Wesley Earl Craven was born in Cleveland, Ohio, to Caroline (Miller) and Paul Eugene Craven. He had a midwestern suburban upbringing. His first feature film was The Last House on the Left (1972), which he wrote, directed, and edited. Craven reinvented the youth horror genre again in 1984 with the classic A Nightmare on Elm Street (1984), a film he wrote and directed. And though he did not direct any of its five sequels, he deconstructed the genre a decade later, writing and directing the audacious New Nightmare (1994), which was nominated as Best Feature at the 1995 Independent Spirit Awards, and introduced the concept of self-reflexive genre films to the world.

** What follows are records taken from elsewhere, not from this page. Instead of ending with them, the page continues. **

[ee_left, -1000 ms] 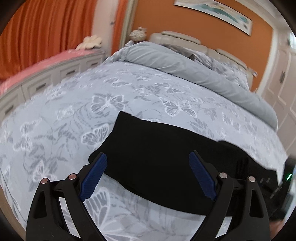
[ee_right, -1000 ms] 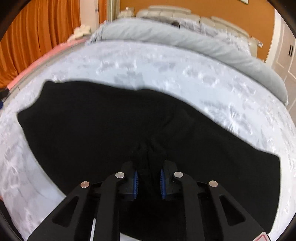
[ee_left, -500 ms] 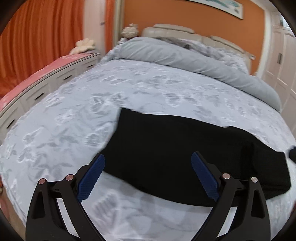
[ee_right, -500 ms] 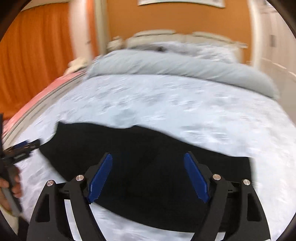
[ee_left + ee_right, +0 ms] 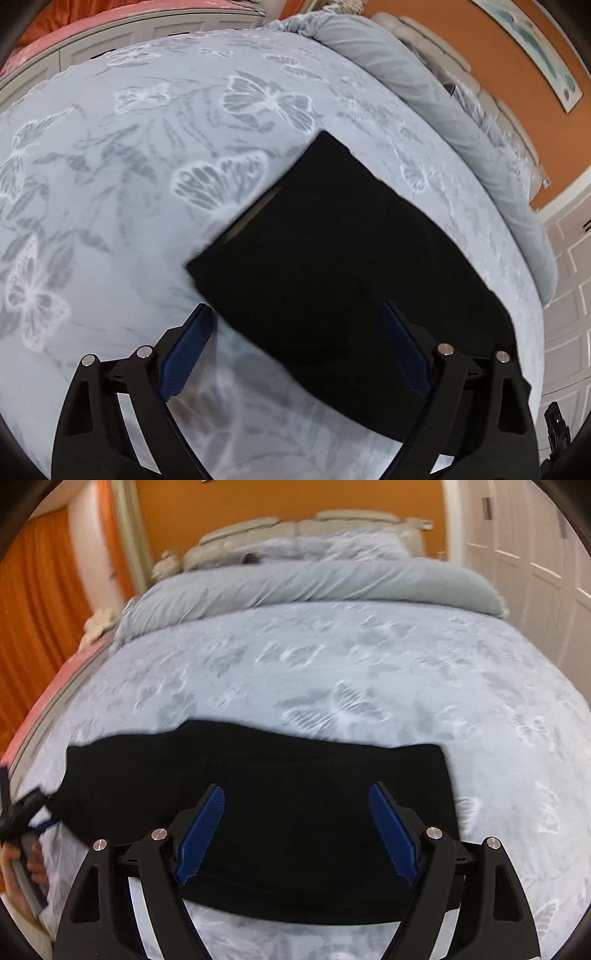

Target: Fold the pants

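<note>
Both pairs of tongs stand spread wide and hold nothing. The left tongs [image 5: 295, 347] hang low over the left end of the pants [image 5: 343, 266], the blue pads [image 5: 188, 343] straddling its near corner without visibly touching the cloth. The right tongs [image 5: 297, 830] hover higher, over the middle to right part of the pants [image 5: 258, 801], well clear of them. The pants are black and lie flat as a long band across the near part of the bed [image 5: 351, 672], on its butterfly-print cover; layered edges at the left end suggest they are already doubled at least once. A rolled grey duvet [image 5: 314, 583] lies far off at the head of the bed.

My judgement: this is the pause between folds. The next move calls for lowering the left tongs onto that left end, pinching all layers together, and carrying them rightward over the rest, keeping the edges square.
</note>
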Action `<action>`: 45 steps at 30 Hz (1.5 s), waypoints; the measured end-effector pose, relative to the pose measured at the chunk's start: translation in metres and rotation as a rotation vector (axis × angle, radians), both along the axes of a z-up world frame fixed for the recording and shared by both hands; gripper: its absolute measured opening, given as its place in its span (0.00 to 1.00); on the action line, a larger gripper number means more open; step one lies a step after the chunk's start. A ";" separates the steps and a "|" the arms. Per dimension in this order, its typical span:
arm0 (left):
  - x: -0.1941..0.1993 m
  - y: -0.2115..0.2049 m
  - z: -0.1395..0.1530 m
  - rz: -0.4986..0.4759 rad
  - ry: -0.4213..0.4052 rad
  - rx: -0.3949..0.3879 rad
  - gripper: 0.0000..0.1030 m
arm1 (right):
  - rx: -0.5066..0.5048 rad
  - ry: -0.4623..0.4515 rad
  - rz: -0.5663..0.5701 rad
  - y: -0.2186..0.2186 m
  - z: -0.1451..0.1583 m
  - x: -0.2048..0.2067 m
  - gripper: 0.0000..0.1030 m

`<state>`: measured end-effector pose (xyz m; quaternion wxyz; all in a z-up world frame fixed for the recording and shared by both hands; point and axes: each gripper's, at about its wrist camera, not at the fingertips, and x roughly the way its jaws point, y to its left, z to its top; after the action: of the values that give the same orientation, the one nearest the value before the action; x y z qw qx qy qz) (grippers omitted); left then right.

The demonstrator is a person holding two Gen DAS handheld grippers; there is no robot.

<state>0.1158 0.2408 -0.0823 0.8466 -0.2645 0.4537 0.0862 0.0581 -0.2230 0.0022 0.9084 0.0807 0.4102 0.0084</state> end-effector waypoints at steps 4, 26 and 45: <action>0.001 -0.016 0.007 0.007 0.003 0.059 0.86 | -0.041 0.033 0.242 0.067 -0.022 0.007 0.76; 0.015 -0.014 -0.004 0.013 0.000 0.101 0.32 | -0.215 -0.056 0.396 0.141 -0.025 0.012 0.79; -0.102 -0.310 0.092 -0.642 -0.495 0.630 0.89 | -0.051 0.030 -0.144 -0.102 -0.010 -0.027 0.84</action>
<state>0.0139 -0.0695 0.0101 0.9511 0.1437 0.2499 -0.1107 0.0307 -0.3250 -0.0082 0.9022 0.0867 0.4169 -0.0688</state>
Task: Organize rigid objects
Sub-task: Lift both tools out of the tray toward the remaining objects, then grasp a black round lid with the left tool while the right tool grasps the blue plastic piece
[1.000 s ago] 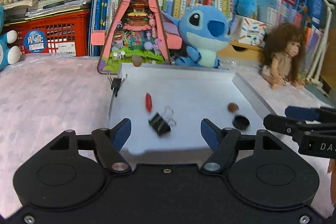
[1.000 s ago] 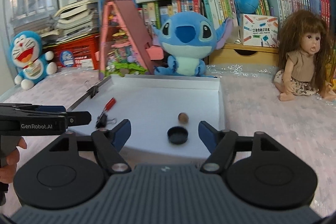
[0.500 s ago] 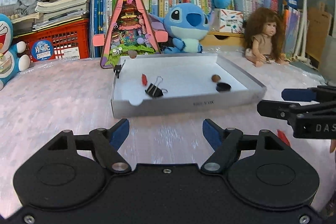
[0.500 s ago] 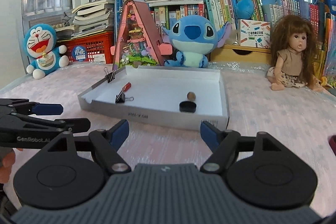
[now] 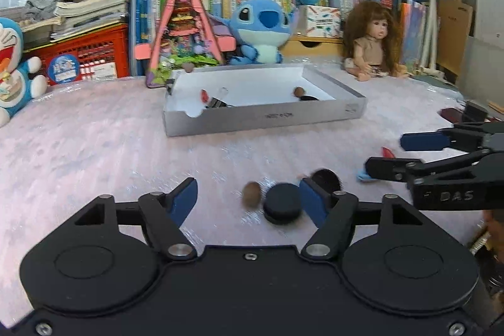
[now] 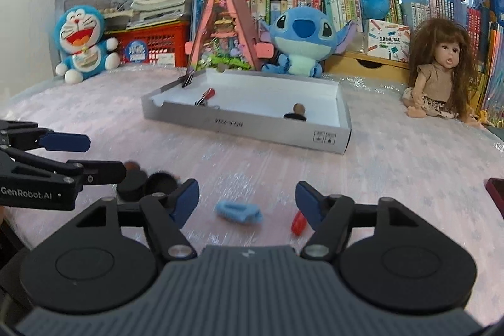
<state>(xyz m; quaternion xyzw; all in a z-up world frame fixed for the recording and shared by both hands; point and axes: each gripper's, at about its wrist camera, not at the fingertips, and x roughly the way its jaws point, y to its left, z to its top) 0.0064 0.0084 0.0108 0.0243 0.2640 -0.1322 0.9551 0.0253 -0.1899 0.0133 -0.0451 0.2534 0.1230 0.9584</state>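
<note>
A shallow grey-white box (image 5: 264, 117) (image 6: 245, 128) stands mid-table and holds a black binder clip (image 5: 217, 102), a red clip (image 5: 204, 95), a brown nut (image 5: 298, 90) and a black cap (image 5: 310, 98). My left gripper (image 5: 249, 202) is open and empty over the near table, with a black cap (image 5: 282, 203) and a brown nut (image 5: 251, 194) between its fingers and a second dark cap (image 5: 326, 178) behind the right finger. My right gripper (image 6: 247, 199) is open and empty above a blue clip (image 6: 237, 211); a red clip (image 6: 297, 224) lies by its right finger.
Plush toys, a pink triangular toy house (image 5: 184, 30), a red crate (image 5: 88, 55), books and a doll (image 5: 373, 37) line the back of the pink-covered table. A dark red object (image 6: 496, 191) lies at the right edge.
Both grippers have pulled back from over the box toward the near table. Loose caps, a nut and clips now show under them. Both stay open.
</note>
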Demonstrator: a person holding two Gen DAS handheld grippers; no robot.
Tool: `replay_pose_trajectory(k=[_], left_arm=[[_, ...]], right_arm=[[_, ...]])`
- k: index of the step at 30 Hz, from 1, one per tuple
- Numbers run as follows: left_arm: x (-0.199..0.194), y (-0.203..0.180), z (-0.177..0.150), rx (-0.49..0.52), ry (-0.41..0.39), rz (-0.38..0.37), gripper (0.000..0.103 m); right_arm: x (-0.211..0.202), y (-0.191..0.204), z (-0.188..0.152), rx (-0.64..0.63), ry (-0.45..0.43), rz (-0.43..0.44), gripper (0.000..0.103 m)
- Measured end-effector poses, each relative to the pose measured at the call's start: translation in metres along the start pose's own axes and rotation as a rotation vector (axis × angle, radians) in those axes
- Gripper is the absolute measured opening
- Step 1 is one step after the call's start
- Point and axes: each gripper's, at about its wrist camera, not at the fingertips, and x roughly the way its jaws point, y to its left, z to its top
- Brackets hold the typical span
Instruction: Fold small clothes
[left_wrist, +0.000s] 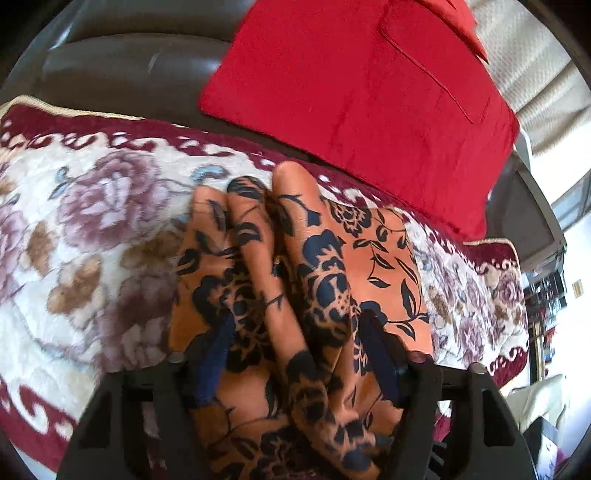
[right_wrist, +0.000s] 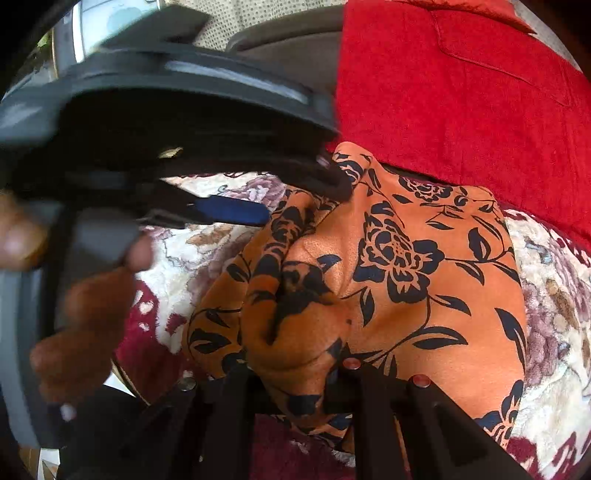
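Note:
An orange cloth with a black floral print (left_wrist: 384, 251) lies on a floral blanket (left_wrist: 110, 206). Its near part stands bunched in upright pleats between the blue-padded fingers (left_wrist: 212, 354) of my left gripper (left_wrist: 295, 354), which presses on it from both sides. The right wrist view shows that left gripper (right_wrist: 303, 201) coming in from the left and straddling a ridge of the orange cloth (right_wrist: 424, 280). My right gripper (right_wrist: 291, 380) is shut at the bottom, pinching a raised fold of the cloth's near edge. The flat right half of the cloth lies spread out.
A red cushion (left_wrist: 354, 110) leans on the brown sofa back (left_wrist: 129, 70) just behind the cloth. The blanket (right_wrist: 554, 332) covers the seat with a maroon border. A person's hand (right_wrist: 81, 325) holds the left gripper's handle at the left.

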Motion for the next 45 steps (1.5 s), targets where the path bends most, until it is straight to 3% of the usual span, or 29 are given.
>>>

In 1996 Craven reached a new level of success with the release of Scream (1996). The film, which sparked the phenomenal trilogy, was the winner of MTV's 1996 Best Movie Award and grossed more than $100 million domestically, as did Scream 2 (1997). Between Scream 2 and Scream 3 (2000), Craven, offered the opportunity to direct a non-genre film for Miramax, helmed Music of the Heart (1999), a film that earned Meryl Streep an Academy Award nomination for Best Actress. That same year, in the midst of directing, Craven completed his first novel, "The Fountain Society," published by Simon & Shuster. Recent works include the 2005 psychological thriller Red Eye (2005), and a short rom-com segment for the ensemble product, Paris, I Love You (2006).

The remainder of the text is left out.